PROVO -- An obscure nonprofit group, known as the Genealogical Society of Utah, organized on Nov. 13, 1894.
It's charge, under the direction of its new president, Franklin D. Richards: gather family histories and historical records.
Since that humble beginning 120 years ago, the name has changed to FamilySearch International, and it is now a nonprofit charity for The Church of Jesus Christ of Latter-day Saints. FamilySearch has grown from a little organization of genealogists into the premier global leader in online genealogy research, touting billions of records and millions of subscribers.
"The Genealogical Society of Utah was formed in 1894 under the direction of Wilford Woodruff, then president of The Church of Jesus Christ of Latter-day Saints, to assist members of the faith to seek out their ancestors and preserve their family trees for future generations," said Paul Nauta, FamilySearch spokesman.
During the Great Depression in the 1930s, interest in genealogy increased. Previous to that time, involvement remained low. The lack of work, and lots of time on folks' hands, were the impetus for some neglected research to be done. The LDS Church reports that during that time, its genealogical library was often filled to capacity.

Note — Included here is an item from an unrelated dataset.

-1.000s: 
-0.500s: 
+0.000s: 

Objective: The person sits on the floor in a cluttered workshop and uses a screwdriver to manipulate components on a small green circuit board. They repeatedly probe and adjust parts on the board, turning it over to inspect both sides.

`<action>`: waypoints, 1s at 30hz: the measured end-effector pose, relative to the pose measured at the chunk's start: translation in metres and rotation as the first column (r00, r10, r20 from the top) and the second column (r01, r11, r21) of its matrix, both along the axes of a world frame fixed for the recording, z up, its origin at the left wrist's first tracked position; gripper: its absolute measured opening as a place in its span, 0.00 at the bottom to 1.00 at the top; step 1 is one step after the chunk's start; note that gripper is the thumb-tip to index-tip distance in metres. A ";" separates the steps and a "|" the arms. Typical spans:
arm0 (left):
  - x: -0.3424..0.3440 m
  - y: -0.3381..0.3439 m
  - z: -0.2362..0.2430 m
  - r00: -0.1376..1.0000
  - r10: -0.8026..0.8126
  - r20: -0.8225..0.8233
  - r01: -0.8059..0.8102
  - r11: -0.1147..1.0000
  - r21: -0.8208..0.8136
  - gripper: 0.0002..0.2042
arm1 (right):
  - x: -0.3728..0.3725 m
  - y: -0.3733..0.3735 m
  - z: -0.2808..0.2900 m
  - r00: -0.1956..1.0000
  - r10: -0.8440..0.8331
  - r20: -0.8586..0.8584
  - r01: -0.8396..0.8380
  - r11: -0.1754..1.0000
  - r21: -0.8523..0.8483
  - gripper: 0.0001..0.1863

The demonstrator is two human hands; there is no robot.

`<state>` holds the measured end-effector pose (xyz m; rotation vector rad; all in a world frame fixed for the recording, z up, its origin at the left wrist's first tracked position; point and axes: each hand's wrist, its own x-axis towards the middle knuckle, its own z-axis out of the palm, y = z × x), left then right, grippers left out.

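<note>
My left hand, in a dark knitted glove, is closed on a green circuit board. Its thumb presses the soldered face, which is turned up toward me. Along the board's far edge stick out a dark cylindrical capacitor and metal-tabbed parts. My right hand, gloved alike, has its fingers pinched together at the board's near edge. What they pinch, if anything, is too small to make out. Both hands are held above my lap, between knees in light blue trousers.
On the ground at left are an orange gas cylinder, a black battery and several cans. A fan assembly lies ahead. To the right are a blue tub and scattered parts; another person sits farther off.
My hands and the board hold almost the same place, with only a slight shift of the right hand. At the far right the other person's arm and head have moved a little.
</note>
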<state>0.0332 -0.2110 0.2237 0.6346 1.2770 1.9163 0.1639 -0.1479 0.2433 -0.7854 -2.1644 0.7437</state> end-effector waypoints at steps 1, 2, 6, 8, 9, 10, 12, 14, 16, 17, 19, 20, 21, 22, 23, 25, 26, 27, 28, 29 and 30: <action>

By 1938, the use of microfilm was introduced. Documentation of that kind -- using special cameras -- was considered revolutionary for the time. If properly stored, the microfilm would be preserved for up to 500 years, according to Nauta.
It was 25 years later, in 1963, when the society completed the Granite Mountain Records Vault in Salt Lake City. It is a climate-controlled vault that provides perfect conditions for long-term storage of microfilmed records. More than 2.4 million rolls of film from more than 120 countries continue to be stored in the vaults -- which some call the "cave of wonders."
Older members of the LDS Church will remember the big push in the 1960s and 70s to get four generations researched and paperwork turned into the church. Genealogy classes were offered during Sunday School to help members learn how to research and submit their work.
"Now we have Sunday family history classes that teach how to create family trees," Nauta said. "What started out on index cards went to microfilm, to discs, and is now at our fingertips. We migrate with technology. Today's technology makes the genealogy experience richer.
"FamilySearch continues that early research in full force. It uses proprietary digital cameras to preserve records from around the world and get them online quickly. FamilySearch has 285 camera teams working daily in 45 countries and publishes nearly 100 million new images of historic records every year. FamilySearch is also digitally converting its enormous microfilm collection for online use."
It wasn't until 1984, under the name of Personal Ancestral File, that the society developed the first desktop genealogy management software. FamilySearch was launched in 1999, and is now available in 10 languages.
“People today have such a vast reservoir of resources at FamilySearch.org to draw from that many historical gems which were previously buried in obscurity are now readily available online," said FamilySearch Chief Genealogy Officer David E. Rencher in a press release. "The family links that can be made from these rich resources will blossom into the most complete picture we’ve ever had of the human family.”
In 2013, FamilySearch introduced its free online Family Tree service and Memories feature. Finding family members and adding personal items became much easier.
"These online tools allow users to freely build, preserve and share their family trees, photos, stories and historical documents collaboratively," Nauta said. "Individuals and families have already contributed over a billion records."
Nauta said members of the church have always wanted to collect and submit stories and photo histories, but it has not been until the advent of current technology the church has accepted them.
Now, an individual's stories and personal photos don't have to have approval.
"It used to be the church would only accept photos when they were bound in a book," Nauta said. "Or if they were related to church history."